Following up on a previous impact study of Early Colleges (EC) based on retrospective admission lotteries, this study assessed longer-term impacts on students’ postsecondary outcomes with 4 more years of data. The study found that students who won EC admission lotteries were significantly more likely to enroll in college, enroll in 2-year colleges, complete a college degree, complete associate’s degrees or certificates, and complete bachelor’s degrees within 6 years after expected high school graduation than control students. Moreover, it found that treatment students completed postsecondary degrees earlier and faster than control students. Consistent with EC’s focus on college exposure during high school, the EC impacts on college enrollment and the completion of associate’s degrees largely occurred within high school. The study also found that EC impacts did not vary significantly by students’ demographic characteristics; however, some impacts were significantly stronger for students with higher levels of prior achievement.

Disclosure Statement

The opinions expressed in this research are those of the authors and do not represent the views of the Institute or the U.S. Department of Education.

Notes

1 ECs employ a variety of approaches to cover students’ tuition costs, including tuition payments from the state or district or a college’s decision to waive tuition for EC students.
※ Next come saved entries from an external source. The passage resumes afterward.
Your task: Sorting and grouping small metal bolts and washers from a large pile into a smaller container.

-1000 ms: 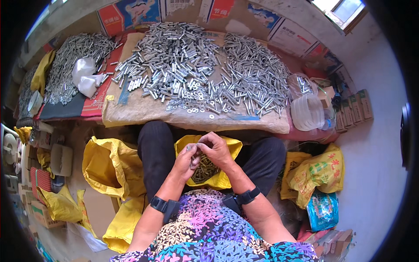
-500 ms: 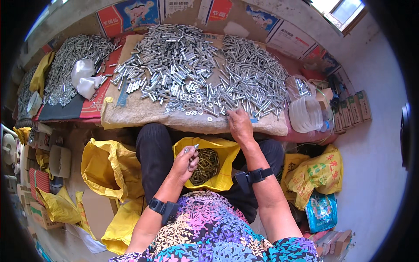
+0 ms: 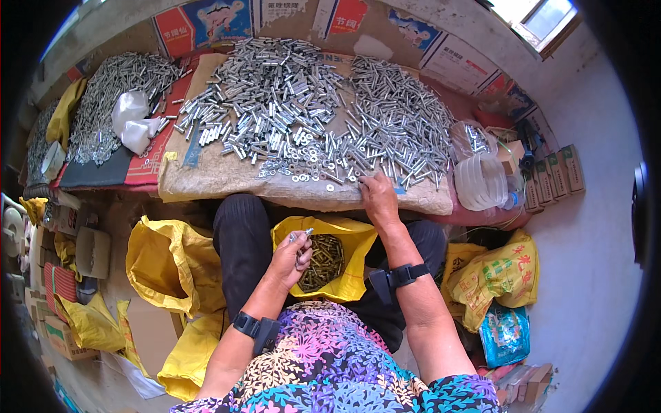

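Note:
My left hand [image 3: 292, 260] is closed around a silver metal bolt [image 3: 308, 233]; its tip sticks out above the thumb. This hand hovers over the left rim of a yellow woven bag [image 3: 354, 256] between my knees, in which brass-coloured metal pieces [image 3: 323, 265] lie. At the table's front edge, my right hand [image 3: 379, 195] has its fingertips pinched together against the near side of a heap of thin silver bolts [image 3: 399, 113]. Whatever is between those fingers is too small to make out. Left of it lie loose washers [image 3: 303, 164] below a heap of silver metal sleeves [image 3: 272, 89].
More metal parts [image 3: 113, 103] and white plastic bags [image 3: 135, 127] lie at the table's far left. Clear plastic tubs [image 3: 480, 180] and small boxes [image 3: 559, 175] stand at the right. An open yellow sack [image 3: 169, 265] stands left of my knee, a filled yellow bag [image 3: 499, 275] right.
Both hands keep nearly the same place and grip. The whole view shifts very slightly.

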Motion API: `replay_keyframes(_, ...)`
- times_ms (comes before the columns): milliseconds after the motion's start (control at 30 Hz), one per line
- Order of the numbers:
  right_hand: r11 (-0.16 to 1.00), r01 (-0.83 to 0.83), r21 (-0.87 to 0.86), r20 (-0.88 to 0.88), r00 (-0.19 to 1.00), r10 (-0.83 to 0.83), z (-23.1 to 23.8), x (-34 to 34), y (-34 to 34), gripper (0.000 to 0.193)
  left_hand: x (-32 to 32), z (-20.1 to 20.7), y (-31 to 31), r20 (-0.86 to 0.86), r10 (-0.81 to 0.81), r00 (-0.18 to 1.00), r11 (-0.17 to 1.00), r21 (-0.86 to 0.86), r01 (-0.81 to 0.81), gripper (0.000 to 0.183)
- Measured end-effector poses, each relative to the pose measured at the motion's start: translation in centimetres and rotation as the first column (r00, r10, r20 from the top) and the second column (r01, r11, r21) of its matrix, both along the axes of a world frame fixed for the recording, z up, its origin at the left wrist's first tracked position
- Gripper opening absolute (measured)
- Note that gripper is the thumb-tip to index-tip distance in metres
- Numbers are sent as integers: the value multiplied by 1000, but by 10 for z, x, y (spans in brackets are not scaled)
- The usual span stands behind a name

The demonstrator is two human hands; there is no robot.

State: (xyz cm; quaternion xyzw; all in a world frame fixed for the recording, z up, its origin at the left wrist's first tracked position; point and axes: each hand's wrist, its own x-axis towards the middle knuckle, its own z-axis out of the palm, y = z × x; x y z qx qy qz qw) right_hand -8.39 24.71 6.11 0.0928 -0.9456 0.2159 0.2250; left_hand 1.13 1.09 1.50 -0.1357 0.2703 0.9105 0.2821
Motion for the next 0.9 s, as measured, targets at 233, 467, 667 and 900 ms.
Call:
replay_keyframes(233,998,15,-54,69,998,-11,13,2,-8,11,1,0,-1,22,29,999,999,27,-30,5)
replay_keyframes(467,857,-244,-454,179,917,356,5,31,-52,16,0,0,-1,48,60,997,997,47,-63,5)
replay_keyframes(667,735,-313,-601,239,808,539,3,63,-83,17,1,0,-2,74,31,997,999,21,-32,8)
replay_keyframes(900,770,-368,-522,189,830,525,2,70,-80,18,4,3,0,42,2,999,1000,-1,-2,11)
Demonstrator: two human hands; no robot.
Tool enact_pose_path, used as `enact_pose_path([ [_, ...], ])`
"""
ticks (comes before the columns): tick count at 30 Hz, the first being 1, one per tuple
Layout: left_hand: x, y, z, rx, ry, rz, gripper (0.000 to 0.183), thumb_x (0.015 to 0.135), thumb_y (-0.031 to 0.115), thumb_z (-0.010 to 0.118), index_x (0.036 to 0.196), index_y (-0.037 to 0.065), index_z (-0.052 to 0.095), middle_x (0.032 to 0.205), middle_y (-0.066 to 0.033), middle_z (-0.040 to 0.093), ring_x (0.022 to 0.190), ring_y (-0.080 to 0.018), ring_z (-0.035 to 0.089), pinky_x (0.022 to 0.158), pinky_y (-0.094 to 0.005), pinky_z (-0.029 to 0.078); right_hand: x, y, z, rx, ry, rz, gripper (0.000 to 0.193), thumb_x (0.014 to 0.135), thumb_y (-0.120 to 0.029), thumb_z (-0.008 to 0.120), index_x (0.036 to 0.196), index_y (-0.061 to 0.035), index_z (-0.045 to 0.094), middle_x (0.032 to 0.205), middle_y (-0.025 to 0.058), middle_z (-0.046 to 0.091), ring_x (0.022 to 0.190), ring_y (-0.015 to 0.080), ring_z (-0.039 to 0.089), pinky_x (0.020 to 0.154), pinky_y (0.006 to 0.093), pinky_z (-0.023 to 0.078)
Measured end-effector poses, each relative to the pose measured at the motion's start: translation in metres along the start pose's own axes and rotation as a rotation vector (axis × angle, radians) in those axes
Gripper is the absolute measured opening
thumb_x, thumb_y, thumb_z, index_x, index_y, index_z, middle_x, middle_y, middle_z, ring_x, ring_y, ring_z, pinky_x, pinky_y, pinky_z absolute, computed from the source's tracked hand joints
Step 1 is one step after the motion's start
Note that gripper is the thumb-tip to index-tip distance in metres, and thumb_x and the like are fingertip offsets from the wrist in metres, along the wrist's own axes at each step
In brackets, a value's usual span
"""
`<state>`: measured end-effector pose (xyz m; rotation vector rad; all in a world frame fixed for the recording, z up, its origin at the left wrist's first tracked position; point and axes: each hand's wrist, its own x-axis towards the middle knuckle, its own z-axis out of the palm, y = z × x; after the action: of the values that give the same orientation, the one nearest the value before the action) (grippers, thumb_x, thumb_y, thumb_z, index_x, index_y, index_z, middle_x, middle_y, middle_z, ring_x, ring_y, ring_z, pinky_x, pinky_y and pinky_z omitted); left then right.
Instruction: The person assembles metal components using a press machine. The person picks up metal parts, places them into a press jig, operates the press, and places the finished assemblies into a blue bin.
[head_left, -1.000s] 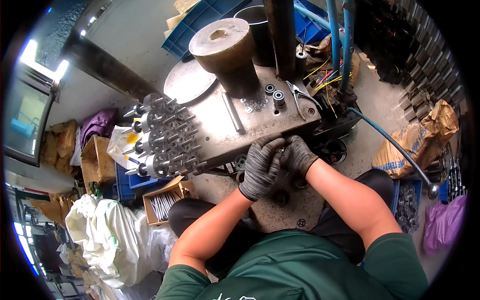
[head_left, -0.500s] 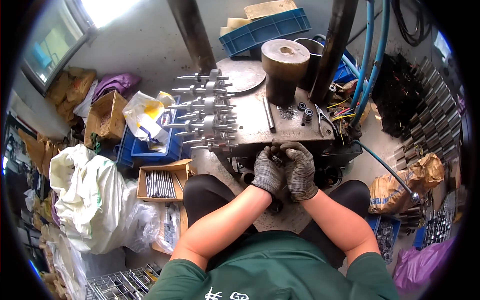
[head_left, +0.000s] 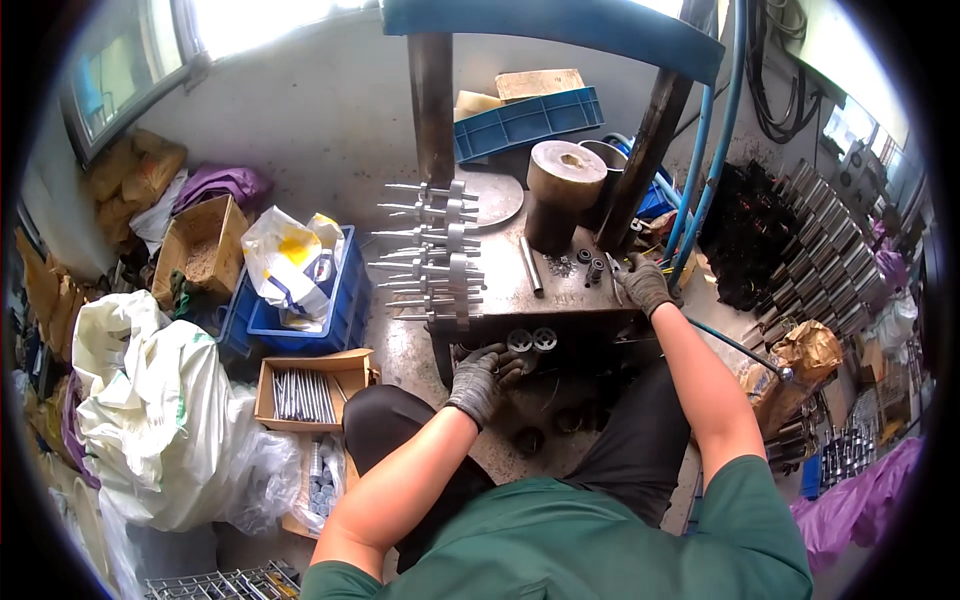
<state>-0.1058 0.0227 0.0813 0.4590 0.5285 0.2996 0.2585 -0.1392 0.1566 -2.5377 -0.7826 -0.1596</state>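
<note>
My left hand (head_left: 476, 382), in a grey knit glove, is low in front of the metal table's front edge. Its fingers are stretched apart beside two round metal parts with holes (head_left: 532, 341); I see nothing in its grasp. At the table's right corner my gloved right hand (head_left: 648, 284) has its fingers closed around a pair of pliers (head_left: 615, 290). Left of the pliers, two small dark bearings (head_left: 595, 268) sit on the tabletop near a scatter of tiny metal bits (head_left: 562, 266). A metal tube (head_left: 531, 268) lies further left.
A thick round steel post (head_left: 566, 175) stands on the table between dark uprights. Shafts with discs (head_left: 455, 250) line its left edge. To the left are a blue crate (head_left: 345, 285), a carton of rods (head_left: 302, 395) and a white sack (head_left: 140, 410). Blue hoses (head_left: 712, 170) hang at right.
My hands were together at the table's front edge and have parted. The right went forward and right to the pliers; the left moved left and lower. The view has tilted up.
</note>
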Motion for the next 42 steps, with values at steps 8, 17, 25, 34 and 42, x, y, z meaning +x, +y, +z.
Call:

Funding availability and local/state policy contexts, however, require that students in some states absorb some or all of this expense (Berger et al., Citation2009).

2 This requirement for instructor qualifications applied to all ECs included in the sample of this study.

3 Miller and Corritore (Citation2013) suggest that one potential explanation for the lack of effect on science pipeline progression is the difficulty that small ECs face in employing a sufficient number of highly qualified staff to teach multiple science courses, whereas a single highly qualified teacher may teach multiple math courses based on North Carolina certification policies.

4 To simplify the text, we refer to the impact of ECs in this article; however, EC impacts in this article refer to the effect of receiving the offer to enroll in an EC.

5 The study team examined lottery records to ensure that random assignment occurred as planned. Students who were admitted to ECs outside of the lottery process (e.g., siblings of students already admitted to ECs) were excluded from the study sample.

6 Procedures for imputing missing background data for this site are identical to the methods applied to participants with missing background data from other study sites. We provide a description of multiple imputation methods in the Analytic Approach section.

7 Results of these sensitivity analyses largely resemble the results presented in this article, with one exception noted in the later Results section. In addition, for outcome measures that are common between the original study and this follow-up study, results from the original study (where we had actual data for this site) and the follow-up study (where we had imputed data for this site) were generally similar.

8 This is a reasonable assumption given the NSC’s almost universal coverage of postsecondary enrollments in the nation. Even though there is a very slight chance that some students’ postsecondary records may be missing from the NSC database, there is no reason to expect the missingness to be related to treatment status or bias the impact estimates.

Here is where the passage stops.